Exercise. The entries should be written out again exactly as they read.

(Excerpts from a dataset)

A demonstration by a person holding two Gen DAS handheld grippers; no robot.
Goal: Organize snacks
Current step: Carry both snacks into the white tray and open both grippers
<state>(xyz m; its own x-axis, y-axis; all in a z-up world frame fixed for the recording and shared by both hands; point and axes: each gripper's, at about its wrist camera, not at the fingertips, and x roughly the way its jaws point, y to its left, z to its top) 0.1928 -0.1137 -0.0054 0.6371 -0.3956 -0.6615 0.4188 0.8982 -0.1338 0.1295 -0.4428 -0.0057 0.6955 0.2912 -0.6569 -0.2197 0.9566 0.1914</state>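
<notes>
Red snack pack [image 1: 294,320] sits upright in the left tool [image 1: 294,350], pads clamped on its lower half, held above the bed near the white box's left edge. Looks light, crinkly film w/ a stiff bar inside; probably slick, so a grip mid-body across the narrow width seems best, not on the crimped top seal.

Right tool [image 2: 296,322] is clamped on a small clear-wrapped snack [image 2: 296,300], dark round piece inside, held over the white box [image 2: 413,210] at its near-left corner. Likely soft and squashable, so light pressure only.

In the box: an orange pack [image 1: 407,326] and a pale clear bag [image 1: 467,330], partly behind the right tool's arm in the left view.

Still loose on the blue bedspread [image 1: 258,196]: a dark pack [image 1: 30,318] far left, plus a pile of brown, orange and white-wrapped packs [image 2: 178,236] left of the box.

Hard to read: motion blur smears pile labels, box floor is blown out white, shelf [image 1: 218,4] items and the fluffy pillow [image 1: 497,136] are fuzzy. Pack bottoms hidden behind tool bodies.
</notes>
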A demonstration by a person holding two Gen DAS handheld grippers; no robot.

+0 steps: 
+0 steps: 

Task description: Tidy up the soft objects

Answer for this exercise.
A demonstration by a person holding two Gen DAS handheld grippers; no robot.
Goal: Organize snacks
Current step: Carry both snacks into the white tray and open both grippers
<state>(xyz m; its own x-axis, y-axis; all in a z-up world frame fixed for the recording and shared by both hands; point and axes: each gripper's, at about its wrist camera, not at the fingertips, and x roughly the way its jaws point, y to its left, z to its top) 0.1928 -0.1137 -0.0054 0.6371 -0.3956 -0.6615 0.4188 0.8982 -0.1338 0.1295 -0.4428 -0.0057 0.6955 0.2912 -0.6569 -0.2197 0.9566 0.1914</state>
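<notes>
Red snack pack [image 1: 294,320] sits upright in the left tool [image 1: 294,350], pads clamped on its lower half, held above the bed near the white box's left edge. Looks light, crinkly film w/ a stiff bar inside; probably slick, so a grip mid-body across the narrow width seems best, not on the crimped top seal.

Right tool [image 2: 296,322] is clamped on a small clear-wrapped snack [image 2: 296,300], dark round piece inside, held over the white box [image 2: 413,210] at its near-left corner. Likely soft and squashable, so light pressure only.

In the box: an orange pack [image 1: 407,326] and a pale clear bag [image 1: 467,330], partly behind the right tool's arm in the left view.

Still loose on the blue bedspread [image 1: 258,196]: a dark pack [image 1: 30,318] far left, plus a pile of brown, orange and white-wrapped packs [image 2: 178,236] left of the box.

Hard to read: motion blur smears pile labels, box floor is blown out white, shelf [image 1: 218,4] items and the fluffy pillow [image 1: 497,136] are fuzzy. Pack bottoms hidden behind tool bodies.
</notes>
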A demonstration by a person holding two Gen DAS handheld grippers; no robot.

+0 steps: 
+0 steps: 

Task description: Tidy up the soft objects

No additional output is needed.